> **Problem description**: Wherever the string "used" shows up in the data below, copy the whole line.

---------- Data supplied ----------

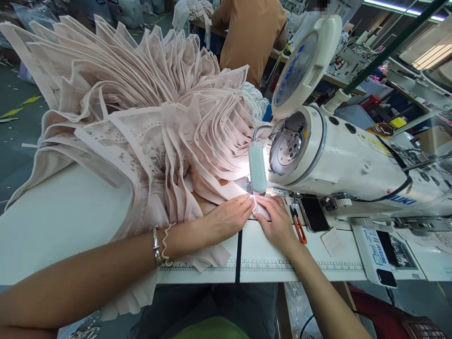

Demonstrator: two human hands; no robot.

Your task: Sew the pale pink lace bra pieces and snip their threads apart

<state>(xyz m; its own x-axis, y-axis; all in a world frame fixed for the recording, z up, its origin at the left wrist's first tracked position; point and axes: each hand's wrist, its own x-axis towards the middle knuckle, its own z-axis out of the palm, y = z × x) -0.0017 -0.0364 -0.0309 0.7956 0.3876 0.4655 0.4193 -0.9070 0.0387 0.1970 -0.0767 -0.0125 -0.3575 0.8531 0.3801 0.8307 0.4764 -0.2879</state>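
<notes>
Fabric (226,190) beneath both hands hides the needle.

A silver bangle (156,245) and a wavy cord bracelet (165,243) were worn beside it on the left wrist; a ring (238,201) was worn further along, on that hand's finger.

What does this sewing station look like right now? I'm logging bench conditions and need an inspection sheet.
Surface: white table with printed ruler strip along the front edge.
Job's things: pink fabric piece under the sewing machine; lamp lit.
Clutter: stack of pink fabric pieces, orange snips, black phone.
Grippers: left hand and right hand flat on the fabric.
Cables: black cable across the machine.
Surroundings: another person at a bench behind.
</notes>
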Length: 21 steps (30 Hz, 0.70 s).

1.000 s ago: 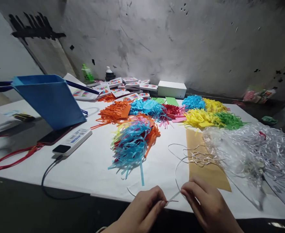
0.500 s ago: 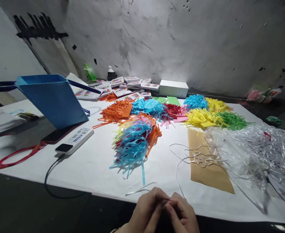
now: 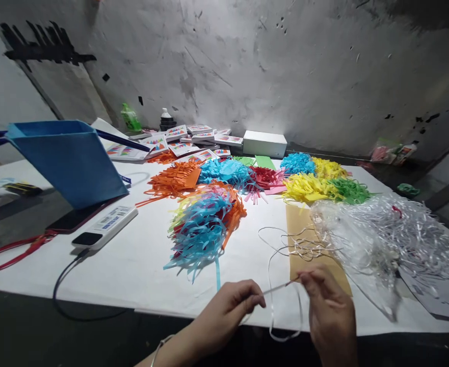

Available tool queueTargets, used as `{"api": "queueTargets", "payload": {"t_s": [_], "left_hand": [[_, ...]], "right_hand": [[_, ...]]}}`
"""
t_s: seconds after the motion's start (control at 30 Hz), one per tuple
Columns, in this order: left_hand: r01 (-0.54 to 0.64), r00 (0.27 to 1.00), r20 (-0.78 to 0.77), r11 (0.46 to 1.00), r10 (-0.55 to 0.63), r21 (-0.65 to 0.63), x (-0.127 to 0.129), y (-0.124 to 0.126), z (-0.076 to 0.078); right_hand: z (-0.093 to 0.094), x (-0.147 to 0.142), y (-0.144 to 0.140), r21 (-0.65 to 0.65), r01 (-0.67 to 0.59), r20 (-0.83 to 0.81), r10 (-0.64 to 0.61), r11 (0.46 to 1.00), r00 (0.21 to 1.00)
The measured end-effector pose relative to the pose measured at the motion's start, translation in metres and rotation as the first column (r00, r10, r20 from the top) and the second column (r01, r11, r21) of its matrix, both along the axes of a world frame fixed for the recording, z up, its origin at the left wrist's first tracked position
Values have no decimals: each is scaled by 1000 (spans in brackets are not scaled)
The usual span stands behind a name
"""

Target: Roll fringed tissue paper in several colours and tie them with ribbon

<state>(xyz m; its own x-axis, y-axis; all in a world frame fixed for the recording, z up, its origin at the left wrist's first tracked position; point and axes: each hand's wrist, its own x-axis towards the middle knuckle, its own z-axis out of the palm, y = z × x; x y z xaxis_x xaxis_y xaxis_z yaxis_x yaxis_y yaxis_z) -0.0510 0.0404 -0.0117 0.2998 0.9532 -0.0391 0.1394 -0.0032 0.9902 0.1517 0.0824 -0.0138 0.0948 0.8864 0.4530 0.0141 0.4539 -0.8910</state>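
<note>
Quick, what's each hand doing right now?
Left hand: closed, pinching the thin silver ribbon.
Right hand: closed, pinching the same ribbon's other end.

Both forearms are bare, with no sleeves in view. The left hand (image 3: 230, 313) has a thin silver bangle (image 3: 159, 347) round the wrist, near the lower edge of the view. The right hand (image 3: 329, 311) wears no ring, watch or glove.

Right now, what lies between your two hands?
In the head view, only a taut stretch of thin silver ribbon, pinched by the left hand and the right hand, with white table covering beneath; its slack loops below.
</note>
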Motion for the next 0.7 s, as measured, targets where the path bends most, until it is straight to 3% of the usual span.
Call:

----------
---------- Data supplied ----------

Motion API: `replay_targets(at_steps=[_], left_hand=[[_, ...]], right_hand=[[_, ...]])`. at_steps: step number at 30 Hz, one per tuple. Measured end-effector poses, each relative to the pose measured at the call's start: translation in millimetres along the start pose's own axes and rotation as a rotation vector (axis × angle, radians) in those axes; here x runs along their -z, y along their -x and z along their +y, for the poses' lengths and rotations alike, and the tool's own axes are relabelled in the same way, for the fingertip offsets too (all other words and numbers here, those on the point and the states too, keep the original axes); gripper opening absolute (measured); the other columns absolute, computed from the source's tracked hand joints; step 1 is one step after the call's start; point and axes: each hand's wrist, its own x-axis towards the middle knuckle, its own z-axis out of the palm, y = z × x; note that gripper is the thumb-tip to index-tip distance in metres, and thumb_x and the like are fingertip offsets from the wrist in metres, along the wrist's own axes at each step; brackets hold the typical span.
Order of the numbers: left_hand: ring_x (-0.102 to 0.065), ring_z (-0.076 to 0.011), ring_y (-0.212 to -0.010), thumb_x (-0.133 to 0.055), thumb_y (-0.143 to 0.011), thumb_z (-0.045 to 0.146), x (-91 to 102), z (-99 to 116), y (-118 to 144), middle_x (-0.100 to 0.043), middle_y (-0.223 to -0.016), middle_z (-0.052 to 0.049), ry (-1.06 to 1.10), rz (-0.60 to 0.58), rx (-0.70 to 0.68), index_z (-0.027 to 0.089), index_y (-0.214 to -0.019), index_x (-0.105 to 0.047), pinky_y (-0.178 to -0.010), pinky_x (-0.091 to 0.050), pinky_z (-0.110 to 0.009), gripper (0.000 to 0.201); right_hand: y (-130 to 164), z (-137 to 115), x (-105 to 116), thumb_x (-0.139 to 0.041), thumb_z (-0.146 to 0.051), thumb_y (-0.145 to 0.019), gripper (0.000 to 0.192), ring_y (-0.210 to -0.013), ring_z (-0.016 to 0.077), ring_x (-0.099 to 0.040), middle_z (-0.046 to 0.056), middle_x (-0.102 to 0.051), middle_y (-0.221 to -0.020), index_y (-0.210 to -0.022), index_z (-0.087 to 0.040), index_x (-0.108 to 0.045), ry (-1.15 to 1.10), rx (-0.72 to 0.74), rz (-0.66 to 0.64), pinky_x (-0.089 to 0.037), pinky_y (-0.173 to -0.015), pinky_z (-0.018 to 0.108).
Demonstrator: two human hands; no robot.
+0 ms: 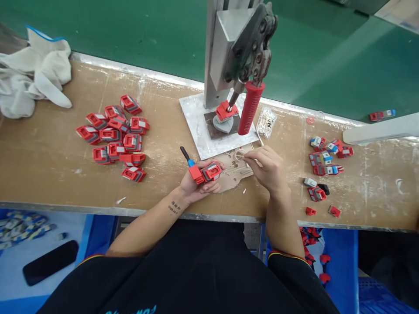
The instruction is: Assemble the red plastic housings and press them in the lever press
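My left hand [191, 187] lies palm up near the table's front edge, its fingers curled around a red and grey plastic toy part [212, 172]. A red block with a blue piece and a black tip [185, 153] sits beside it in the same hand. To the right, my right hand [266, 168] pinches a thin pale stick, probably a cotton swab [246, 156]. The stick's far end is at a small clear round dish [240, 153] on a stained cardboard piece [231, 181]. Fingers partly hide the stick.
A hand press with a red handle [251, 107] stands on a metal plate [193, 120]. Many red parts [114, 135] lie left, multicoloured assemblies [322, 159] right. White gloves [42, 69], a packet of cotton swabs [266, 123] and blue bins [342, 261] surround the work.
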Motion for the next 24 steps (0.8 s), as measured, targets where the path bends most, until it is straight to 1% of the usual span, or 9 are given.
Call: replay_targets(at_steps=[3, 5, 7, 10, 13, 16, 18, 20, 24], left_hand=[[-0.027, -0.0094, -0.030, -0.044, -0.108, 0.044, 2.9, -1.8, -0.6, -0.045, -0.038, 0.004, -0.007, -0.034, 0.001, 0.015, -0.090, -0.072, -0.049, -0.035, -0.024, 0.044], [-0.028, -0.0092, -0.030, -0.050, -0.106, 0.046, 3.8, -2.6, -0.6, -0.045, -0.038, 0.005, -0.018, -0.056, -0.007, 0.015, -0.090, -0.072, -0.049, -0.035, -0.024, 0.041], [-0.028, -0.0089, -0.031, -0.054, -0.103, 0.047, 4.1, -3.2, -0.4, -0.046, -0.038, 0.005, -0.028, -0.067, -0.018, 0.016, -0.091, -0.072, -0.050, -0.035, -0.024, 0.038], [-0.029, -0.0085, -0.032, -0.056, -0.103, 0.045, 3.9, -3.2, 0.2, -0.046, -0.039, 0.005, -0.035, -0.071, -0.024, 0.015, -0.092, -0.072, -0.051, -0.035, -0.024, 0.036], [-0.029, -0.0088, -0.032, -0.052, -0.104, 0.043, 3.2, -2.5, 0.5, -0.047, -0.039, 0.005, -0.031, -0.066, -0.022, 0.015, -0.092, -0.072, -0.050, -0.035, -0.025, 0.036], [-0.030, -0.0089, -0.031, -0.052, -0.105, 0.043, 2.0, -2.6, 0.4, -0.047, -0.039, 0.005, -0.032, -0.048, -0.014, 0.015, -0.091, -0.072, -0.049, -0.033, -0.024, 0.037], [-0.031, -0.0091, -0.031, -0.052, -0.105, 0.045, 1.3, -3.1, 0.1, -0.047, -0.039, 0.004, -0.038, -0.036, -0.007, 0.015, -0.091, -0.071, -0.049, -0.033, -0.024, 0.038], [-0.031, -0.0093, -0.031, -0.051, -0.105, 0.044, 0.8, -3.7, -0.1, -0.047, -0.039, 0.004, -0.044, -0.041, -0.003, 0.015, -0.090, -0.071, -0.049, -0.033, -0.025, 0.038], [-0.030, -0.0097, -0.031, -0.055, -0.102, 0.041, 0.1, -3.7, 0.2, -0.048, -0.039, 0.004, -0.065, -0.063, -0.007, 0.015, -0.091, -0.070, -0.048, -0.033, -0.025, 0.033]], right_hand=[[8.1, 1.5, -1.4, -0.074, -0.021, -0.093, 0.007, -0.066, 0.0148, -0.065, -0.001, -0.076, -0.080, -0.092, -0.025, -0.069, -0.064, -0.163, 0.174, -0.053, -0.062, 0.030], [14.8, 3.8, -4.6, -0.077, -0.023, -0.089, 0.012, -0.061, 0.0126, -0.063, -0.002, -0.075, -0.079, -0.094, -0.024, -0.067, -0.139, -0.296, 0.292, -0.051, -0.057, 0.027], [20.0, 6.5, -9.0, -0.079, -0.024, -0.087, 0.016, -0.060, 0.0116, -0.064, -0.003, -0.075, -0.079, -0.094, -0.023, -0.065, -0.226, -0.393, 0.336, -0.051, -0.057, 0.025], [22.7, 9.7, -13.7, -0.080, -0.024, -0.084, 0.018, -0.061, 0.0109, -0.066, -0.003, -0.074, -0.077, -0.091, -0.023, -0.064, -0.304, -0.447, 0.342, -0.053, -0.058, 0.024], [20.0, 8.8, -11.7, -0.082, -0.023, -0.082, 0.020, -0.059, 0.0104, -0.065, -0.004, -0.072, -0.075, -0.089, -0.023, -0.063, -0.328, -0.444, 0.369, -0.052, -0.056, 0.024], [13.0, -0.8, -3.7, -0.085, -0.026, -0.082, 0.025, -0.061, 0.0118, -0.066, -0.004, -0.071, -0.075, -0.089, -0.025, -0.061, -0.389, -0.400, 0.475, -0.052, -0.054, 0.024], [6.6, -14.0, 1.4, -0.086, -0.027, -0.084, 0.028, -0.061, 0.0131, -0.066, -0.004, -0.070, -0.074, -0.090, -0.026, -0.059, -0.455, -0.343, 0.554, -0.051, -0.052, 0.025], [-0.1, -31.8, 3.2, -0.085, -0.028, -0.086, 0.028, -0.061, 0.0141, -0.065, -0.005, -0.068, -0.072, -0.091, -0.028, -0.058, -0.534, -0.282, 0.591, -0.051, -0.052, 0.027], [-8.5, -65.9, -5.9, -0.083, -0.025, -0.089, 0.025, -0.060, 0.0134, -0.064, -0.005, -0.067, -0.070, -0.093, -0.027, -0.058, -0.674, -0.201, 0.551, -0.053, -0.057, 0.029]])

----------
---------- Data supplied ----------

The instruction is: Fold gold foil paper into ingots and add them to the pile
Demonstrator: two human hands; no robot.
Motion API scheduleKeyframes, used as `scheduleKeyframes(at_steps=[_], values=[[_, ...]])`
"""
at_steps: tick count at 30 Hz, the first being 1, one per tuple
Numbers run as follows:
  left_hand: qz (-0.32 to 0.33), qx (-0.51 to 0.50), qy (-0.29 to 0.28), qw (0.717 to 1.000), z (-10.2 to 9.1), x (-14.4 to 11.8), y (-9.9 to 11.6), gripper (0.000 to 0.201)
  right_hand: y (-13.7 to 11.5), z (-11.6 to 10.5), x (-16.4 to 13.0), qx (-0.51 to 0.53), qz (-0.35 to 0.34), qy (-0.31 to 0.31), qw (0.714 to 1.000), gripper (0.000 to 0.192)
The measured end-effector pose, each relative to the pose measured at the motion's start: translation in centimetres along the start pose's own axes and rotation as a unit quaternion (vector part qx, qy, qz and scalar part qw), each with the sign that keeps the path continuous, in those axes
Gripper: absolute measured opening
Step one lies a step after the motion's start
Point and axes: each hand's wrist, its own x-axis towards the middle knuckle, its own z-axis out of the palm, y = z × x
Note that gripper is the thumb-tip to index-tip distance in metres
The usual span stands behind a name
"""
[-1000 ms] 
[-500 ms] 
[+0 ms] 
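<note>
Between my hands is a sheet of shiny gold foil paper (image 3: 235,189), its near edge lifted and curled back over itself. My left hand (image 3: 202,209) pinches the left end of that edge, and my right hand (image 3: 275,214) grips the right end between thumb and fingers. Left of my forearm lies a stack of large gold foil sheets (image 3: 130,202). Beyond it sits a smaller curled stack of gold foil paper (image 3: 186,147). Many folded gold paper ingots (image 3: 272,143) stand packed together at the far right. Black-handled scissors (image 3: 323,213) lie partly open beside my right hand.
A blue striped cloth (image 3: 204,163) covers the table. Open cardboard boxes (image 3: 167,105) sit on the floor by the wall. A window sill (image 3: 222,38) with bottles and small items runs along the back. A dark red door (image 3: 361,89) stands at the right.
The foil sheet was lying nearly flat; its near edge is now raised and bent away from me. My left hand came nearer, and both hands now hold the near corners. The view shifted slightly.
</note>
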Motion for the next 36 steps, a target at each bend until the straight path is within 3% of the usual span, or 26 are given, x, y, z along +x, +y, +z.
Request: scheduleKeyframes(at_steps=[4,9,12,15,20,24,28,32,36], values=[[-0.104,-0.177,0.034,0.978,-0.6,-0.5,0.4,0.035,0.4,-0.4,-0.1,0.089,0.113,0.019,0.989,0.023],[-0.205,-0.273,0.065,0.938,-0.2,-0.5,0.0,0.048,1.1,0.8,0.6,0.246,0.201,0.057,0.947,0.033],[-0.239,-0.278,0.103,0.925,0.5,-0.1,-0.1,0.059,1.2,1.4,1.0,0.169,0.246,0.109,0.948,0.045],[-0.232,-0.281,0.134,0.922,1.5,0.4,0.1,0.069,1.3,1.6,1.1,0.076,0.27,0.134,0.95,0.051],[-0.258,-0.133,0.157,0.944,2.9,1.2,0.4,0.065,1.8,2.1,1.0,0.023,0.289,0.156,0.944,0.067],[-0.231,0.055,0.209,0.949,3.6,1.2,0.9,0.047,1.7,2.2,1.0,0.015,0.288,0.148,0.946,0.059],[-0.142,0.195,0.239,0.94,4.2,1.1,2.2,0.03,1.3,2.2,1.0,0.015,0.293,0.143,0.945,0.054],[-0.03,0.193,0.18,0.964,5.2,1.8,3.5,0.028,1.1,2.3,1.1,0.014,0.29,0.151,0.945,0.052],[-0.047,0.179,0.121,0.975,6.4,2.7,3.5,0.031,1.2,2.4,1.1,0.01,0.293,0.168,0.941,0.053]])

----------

> **Answer below**:
Available tool queueTargets, used as `{"api": "queueTargets", "payload": {"t_s": [_], "left_hand": [[_, ...]], "right_hand": [[_, ...]]}}`
Motion API scheduleKeyframes, used as `scheduleKeyframes(at_steps=[_], values=[[_, ...]])`

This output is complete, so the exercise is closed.